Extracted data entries
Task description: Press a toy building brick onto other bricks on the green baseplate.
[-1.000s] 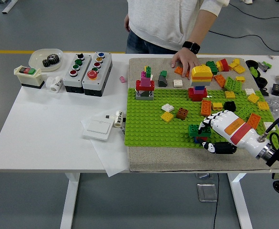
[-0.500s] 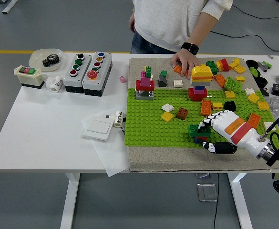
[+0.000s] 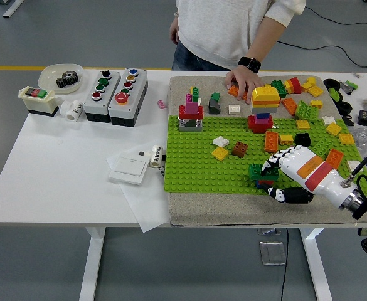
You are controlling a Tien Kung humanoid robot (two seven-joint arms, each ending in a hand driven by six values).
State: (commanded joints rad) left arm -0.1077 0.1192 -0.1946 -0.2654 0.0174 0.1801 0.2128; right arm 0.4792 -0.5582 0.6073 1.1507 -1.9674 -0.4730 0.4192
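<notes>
The green baseplate (image 3: 202, 157) lies on a beige mat, studded with small brick stacks. At its near edge sits a dark green brick (image 3: 256, 170) on a red and blue stack. My right hand (image 3: 276, 175) comes in from the lower right, white with an orange patch; its fingers (image 3: 274, 160) are curled over that green brick and its thumb (image 3: 290, 195) lies below on the mat. A person's hand (image 3: 243, 80) rests on the loose bricks at the mat's far edge, beside a yellow and orange stack (image 3: 265, 97). My left hand is out of view.
A red, pink and grey tower (image 3: 191, 114) stands at the baseplate's far left. Loose bricks (image 3: 308, 110) crowd the mat's right side. Left of the mat lie a white switch plate (image 3: 128, 167), two button boxes (image 3: 114, 91) and a bowl with a gear (image 3: 61, 77).
My right hand has scarcely shifted, staying on the green brick. The person has leaned slightly to the right; the person's hand stays on the far bricks.
</notes>
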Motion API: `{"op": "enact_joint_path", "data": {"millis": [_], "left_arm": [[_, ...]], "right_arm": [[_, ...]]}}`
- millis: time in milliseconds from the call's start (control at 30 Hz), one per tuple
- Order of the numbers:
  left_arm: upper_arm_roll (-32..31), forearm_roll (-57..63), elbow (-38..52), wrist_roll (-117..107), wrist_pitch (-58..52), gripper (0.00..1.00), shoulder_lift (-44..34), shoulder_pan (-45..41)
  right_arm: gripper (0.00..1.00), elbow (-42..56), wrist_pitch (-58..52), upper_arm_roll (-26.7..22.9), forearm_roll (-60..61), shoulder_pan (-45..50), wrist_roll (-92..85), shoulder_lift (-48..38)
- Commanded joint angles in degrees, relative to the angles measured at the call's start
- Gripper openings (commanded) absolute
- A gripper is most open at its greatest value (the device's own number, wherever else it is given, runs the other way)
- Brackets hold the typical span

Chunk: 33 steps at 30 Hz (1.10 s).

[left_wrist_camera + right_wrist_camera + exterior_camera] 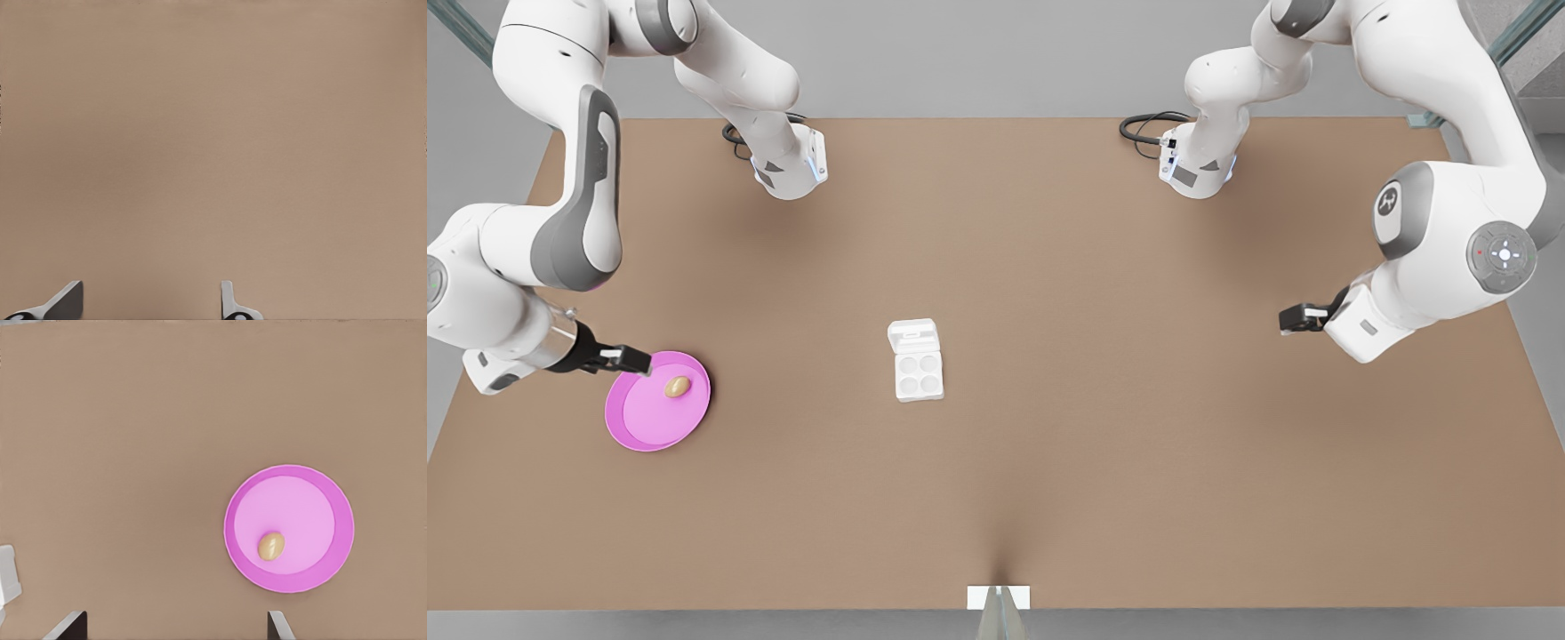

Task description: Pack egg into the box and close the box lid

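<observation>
A tiny tan egg (678, 386) (271, 546) lies on a round pink plate (640, 420) (293, 500) at the front view's left. The white box (919, 377) sits mid-table with its four cups bare. Its box lid (913, 338) lies open and flat behind the cups. My right gripper (627, 360) (175, 630) hovers open at the plate's edge, a short way from the egg and holding nothing. My left gripper (1294, 318) (147, 307) waits open over bare table at the front view's right.
The brown table (1103, 444) spreads wide around the box and plate. Both arm bases (790, 169) (1197, 169) stand at the far edge with cables. A corner of the box (7, 583) peeks into the right wrist view.
</observation>
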Motion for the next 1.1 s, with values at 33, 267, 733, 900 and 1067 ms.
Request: {"op": "enact_joint_path", "data": {"millis": [33, 267, 733, 900, 1067], "left_arm": [[-0.1, -0.4, 0.1, -6.9, 5.3, 1.00, -0.1, -0.2], [-0.4, -0.6, 1.9, -13.0, 0.7, 1.00, 0.3, -1.9], [-1.1, 2.6, 1.6, -13.1, 1.6, 1.00, 0.2, -3.3], [-1.1, 2.7, 1.5, -13.0, 1.7, 1.00, 0.2, -3.1], [-1.1, 2.7, 1.6, -13.1, 1.5, 1.00, 0.2, -3.0]], "right_arm": [[1.00, -0.1, 2.8, -0.1, 0.1, -0.2, -0.2, 0.3], [1.00, -17.5, 22.2, -0.1, -0.2, -1.1, -0.2, 3.8], [1.00, -26.0, 24.0, 7.3, -17.9, -14.9, -3.2, 8.8], [1.00, -30.4, 35.3, 11.6, -20.0, -21.4, -6.5, 10.0], [1.00, -30.3, 39.0, 12.3, -22.4, -22.9, -7.0, 12.8]]}}
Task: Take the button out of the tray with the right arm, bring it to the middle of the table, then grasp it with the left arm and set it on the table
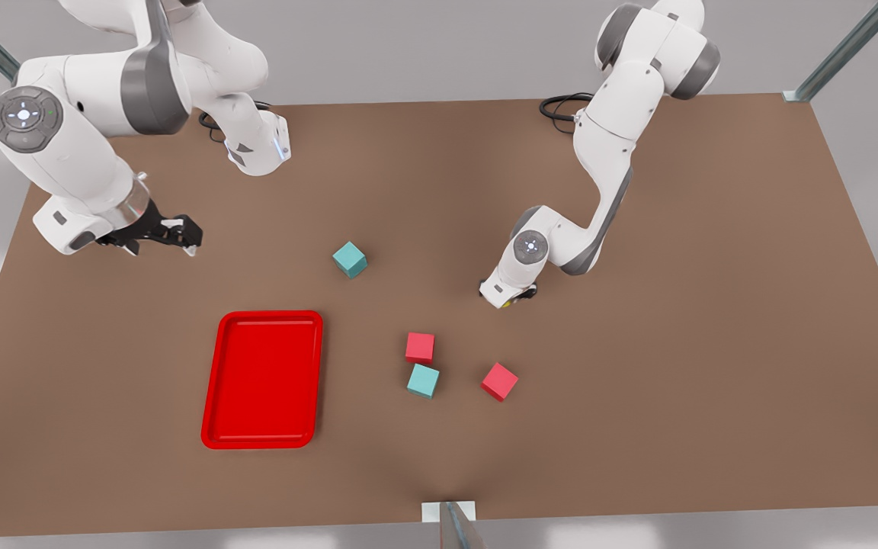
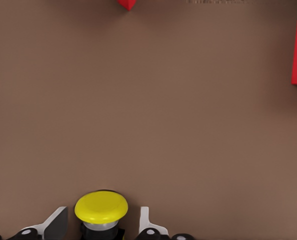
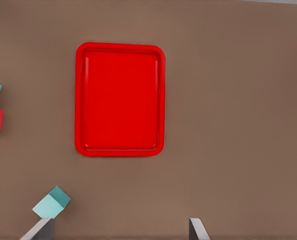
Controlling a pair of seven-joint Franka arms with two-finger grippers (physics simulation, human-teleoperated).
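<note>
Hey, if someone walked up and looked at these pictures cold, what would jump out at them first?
Probably the bright red tray, lying empty on the brown table toward the front view's left. Next, the left hand down low near the table's middle with the yellow-capped button between its open fingers. Two teal and two red cubes lie scattered between them, while the right hand waits open, raised above the table at the front view's left.

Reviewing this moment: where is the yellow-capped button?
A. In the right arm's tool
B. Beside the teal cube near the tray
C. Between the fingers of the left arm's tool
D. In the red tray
C: the left wrist view shows the button between the left tool fingers; the tray holds nothing.
</note>
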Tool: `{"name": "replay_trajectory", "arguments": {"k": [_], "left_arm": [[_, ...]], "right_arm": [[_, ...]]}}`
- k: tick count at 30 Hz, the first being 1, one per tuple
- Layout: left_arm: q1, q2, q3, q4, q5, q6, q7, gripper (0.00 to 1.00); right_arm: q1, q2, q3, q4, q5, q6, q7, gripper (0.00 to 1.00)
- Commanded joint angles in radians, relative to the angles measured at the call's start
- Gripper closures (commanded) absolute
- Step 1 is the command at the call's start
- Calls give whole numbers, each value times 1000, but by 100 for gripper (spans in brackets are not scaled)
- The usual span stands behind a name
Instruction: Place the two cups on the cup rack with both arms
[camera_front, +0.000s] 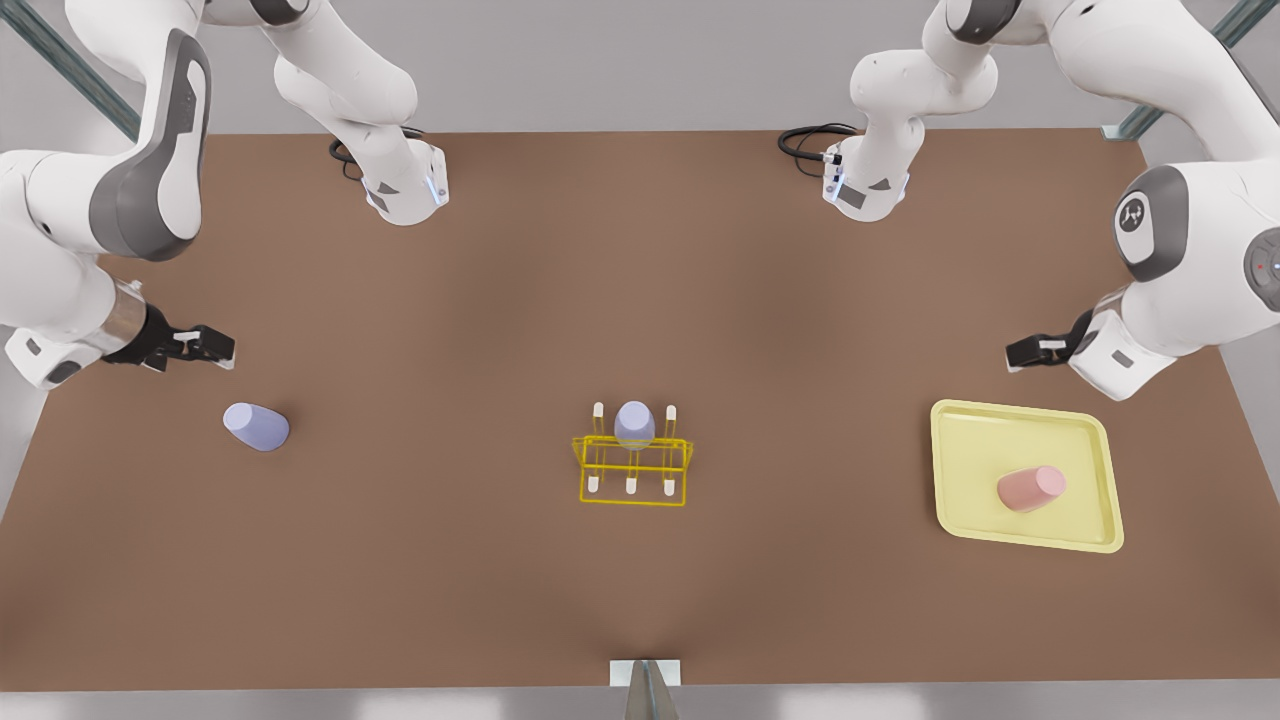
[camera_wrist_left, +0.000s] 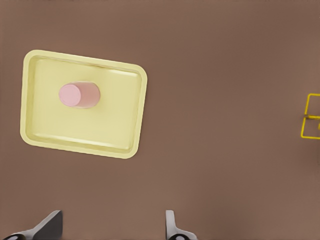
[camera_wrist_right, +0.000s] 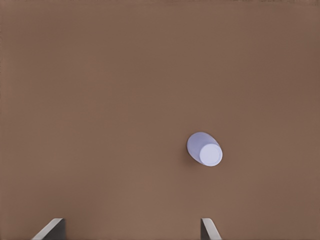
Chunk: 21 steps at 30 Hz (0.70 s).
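The pale lavender-blue cup (camera_front: 256, 427) (camera_wrist_right: 205, 149) sits on the brown table at the front view's left. My right gripper (camera_front: 215, 350) (camera_wrist_right: 132, 225) hovers open just behind it, apart from it. On the pale-yellow tray (camera_front: 980, 460) (camera_wrist_left: 115, 115) at the front view's right rests the salmon pink cup (camera_front: 1031, 488) (camera_wrist_left: 80, 95). The left gripper (camera_front: 1015, 355) (camera_wrist_left: 112, 220) hangs open behind the tray's far edge, holding nothing. The yellow wire cup rack (camera_front: 632, 467) (camera_wrist_left: 311, 117) stands at the table's middle.
A duller grey-lavender cup (camera_front: 634, 423) sits upside down on a back peg of the rack. Both arm bases (camera_front: 405, 190) stand at the table's far edge. Open brown table lies between the rack and each cup.
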Motion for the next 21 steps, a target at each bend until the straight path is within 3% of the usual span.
{"name": "replay_trajectory", "arguments": {"k": [1, 4, 6, 8, 11, 15, 21], "left_arm": [[-1, -6, 2, -5, 0, 53, -38, 0], [5, 26, 6, -26, 3, 159, -37, 0], [49, 184, 17, 28, 4, 243, 12, 0], [133, 305, 20, 81, 1, 355, 169, 0], [153, 413, 18, 103, -13, 504, 281, 0], [190, 451, 20, 57, -16, 604, 367, 0], [212, 466, 20, -46, -16, 722, 379, 0]], "right_arm": [[1, 3, 0, 4, 1, 24, -72, 0], [0, 7, 0, 4, 2, 23, -75, 0], [0, 104, 0, 10, -22, 50, -87, 0], [-54, 247, -12, 2, -21, 196, -87, 0], [-122, 322, -21, -44, -18, 368, -86, 0], [-188, 276, -20, -289, -12, 693, -127, 0], [-226, 241, -23, -427, -9, 730, -130, 0]]}}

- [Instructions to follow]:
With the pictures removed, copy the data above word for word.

- [Your solution]:
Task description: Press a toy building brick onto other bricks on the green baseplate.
[-1.000s] 
[-0.500s] 
[+0.000s] 
You are controlling a Tien Kung humanoid robot (two seven-joint arms, each ending in a hand driven by six values).
State: (commanded joints rad) left arm -0.1077 0.1192 -0.1946 -0.2654 0.0174 0.1801 0.2128; right arm 0.4792 -0.5582 0.6073 1.1507 -1.9674 -0.4730 0.4192
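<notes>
The green baseplate (image 3: 202, 157) lies on a beige mat, studded with small brick stacks. At its near edge sits a dark green brick (image 3: 256, 170) on a red and blue stack. My right hand (image 3: 276, 175) comes in from the lower right, white with an orange patch; its fingers (image 3: 274, 160) are curled over that green brick and its thumb (image 3: 290, 195) lies below on the mat. A person's hand (image 3: 243, 80) rests on the loose bricks at the mat's far edge, beside a yellow and orange stack (image 3: 265, 97). My left hand is out of view.
A red, pink and grey tower (image 3: 191, 114) stands at the baseplate's far left. Loose bricks (image 3: 308, 110) crowd the mat's right side. Left of the mat lie a white switch plate (image 3: 128, 167), two button boxes (image 3: 114, 91) and a bowl with a gear (image 3: 61, 77).
My right hand has scarcely shifted, staying on the green brick. The person has leaned slightly to the right; the person's hand stays on the far bricks.
</notes>
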Motion API: `{"op": "enact_joint_path", "data": {"millis": [_], "left_arm": [[_, ...]], "right_arm": [[_, ...]]}}`
- millis: time in milliseconds from the call's start (control at 30 Hz), one per tuple
- Order of the numbers:
  left_arm: upper_arm_roll (-32..31), forearm_roll (-57..63), elbow (-38..52), wrist_roll (-117..107), wrist_pitch (-58..52), gripper (0.00..1.00), shoulder_lift (-44..34), shoulder_pan (-45..41)
  right_arm: gripper (0.00..1.00), elbow (-42..56), wrist_pitch (-58..52), upper_arm_roll (-26.7..22.9), forearm_roll (-60..61), shoulder_pan (-45..50), wrist_roll (-92..85), shoulder_lift (-48..38)
- Commanded joint angles in degrees, relative to the angles measured at the call's start
- Gripper openings (commanded) absolute
- A gripper is most open at its greatest value (the device's own number, wherever else it is given, runs the other way)
- Brackets hold the typical span

Chunk: 33 steps at 30 Hz (1.10 s).

[left_wrist_camera + right_wrist_camera + exterior_camera] 

Task description: Pack egg into the box and close the box lid

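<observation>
A tiny tan egg (678, 386) (271, 546) lies on a round pink plate (640, 420) (293, 500) at the front view's left. The white box (919, 377) sits mid-table with its four cups bare. Its box lid (913, 338) lies open and flat behind the cups. My right gripper (627, 360) (175, 630) hovers open at the plate's edge, a short way from the egg and holding nothing. My left gripper (1294, 318) (147, 307) waits open over bare table at the front view's right.
The brown table (1103, 444) spreads wide around the box and plate. Both arm bases (790, 169) (1197, 169) stand at the far edge with cables. A corner of the box (7, 583) peeks into the right wrist view.
</observation>
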Motion for the next 1.1 s, with values at 33, 267, 733, 900 and 1067 ms.
Request: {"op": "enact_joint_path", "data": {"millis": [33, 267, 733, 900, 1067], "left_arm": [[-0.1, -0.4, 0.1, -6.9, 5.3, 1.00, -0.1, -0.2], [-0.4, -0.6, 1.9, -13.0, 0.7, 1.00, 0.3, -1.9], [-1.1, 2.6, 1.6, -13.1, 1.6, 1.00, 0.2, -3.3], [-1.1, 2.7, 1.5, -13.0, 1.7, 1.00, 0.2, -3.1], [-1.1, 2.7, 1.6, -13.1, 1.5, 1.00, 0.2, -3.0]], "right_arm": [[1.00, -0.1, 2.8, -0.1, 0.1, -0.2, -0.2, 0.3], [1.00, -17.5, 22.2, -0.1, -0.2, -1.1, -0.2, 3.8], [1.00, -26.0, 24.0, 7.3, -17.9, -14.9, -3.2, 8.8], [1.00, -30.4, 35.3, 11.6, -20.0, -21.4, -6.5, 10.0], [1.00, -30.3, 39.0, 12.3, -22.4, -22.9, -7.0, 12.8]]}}
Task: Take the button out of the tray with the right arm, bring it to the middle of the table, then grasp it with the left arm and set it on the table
Controlling a pair of seven-joint Franka arms with two-finger grippers (physics simulation, human-teleoperated).
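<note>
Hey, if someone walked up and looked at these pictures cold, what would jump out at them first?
Probably the bright red tray, lying empty on the brown table toward the front view's left. Next, the left hand down low near the table's middle with the yellow-capped button between its open fingers. Two teal and two red cubes lie scattered between them, while the right hand waits open, raised above the table at the front view's left.

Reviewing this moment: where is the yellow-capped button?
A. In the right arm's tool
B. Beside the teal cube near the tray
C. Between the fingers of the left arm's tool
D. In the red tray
C: the left wrist view shows the button between the left tool fingers; the tray holds nothing.
</note>
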Tool: `{"name": "replay_trajectory", "arguments": {"k": [_], "left_arm": [[_, ...]], "right_arm": [[_, ...]]}}`
- k: tick count at 30 Hz, the first being 1, one per tuple
- Layout: left_arm: q1, q2, q3, q4, q5, q6, q7, gripper (0.00 to 1.00); right_arm: q1, q2, q3, q4, q5, q6, q7, gripper (0.00 to 1.00)
- Commanded joint angles in radians, relative to the angles measured at the call's start
- Gripper closures (commanded) absolute
- Step 1 is the command at the call's start
- Calls give whole numbers, each value times 1000, but by 100 for gripper (spans in brackets are not scaled)
- The usual span stands behind a name
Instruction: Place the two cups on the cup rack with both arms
[camera_front, +0.000s] 
[camera_wrist_left, +0.000s] 
[camera_wrist_right, +0.000s] 
Chunk: 21 steps at 30 Hz (0.70 s).
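The pale lavender-blue cup (camera_front: 256, 427) (camera_wrist_right: 205, 149) sits on the brown table at the front view's left. My right gripper (camera_front: 215, 350) (camera_wrist_right: 132, 225) hovers open just behind it, apart from it. On the pale-yellow tray (camera_front: 980, 460) (camera_wrist_left: 115, 115) at the front view's right rests the salmon pink cup (camera_front: 1031, 488) (camera_wrist_left: 80, 95). The left gripper (camera_front: 1015, 355) (camera_wrist_left: 112, 220) hangs open behind the tray's far edge, holding nothing. The yellow wire cup rack (camera_front: 632, 467) (camera_wrist_left: 311, 117) stands at the table's middle.
A duller grey-lavender cup (camera_front: 634, 423) sits upside down on a back peg of the rack. Both arm bases (camera_front: 405, 190) stand at the table's far edge. Open brown table lies between the rack and each cup.
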Motion for the next 21 steps, a target at each bend until the straight path is within 3% of the usual span.
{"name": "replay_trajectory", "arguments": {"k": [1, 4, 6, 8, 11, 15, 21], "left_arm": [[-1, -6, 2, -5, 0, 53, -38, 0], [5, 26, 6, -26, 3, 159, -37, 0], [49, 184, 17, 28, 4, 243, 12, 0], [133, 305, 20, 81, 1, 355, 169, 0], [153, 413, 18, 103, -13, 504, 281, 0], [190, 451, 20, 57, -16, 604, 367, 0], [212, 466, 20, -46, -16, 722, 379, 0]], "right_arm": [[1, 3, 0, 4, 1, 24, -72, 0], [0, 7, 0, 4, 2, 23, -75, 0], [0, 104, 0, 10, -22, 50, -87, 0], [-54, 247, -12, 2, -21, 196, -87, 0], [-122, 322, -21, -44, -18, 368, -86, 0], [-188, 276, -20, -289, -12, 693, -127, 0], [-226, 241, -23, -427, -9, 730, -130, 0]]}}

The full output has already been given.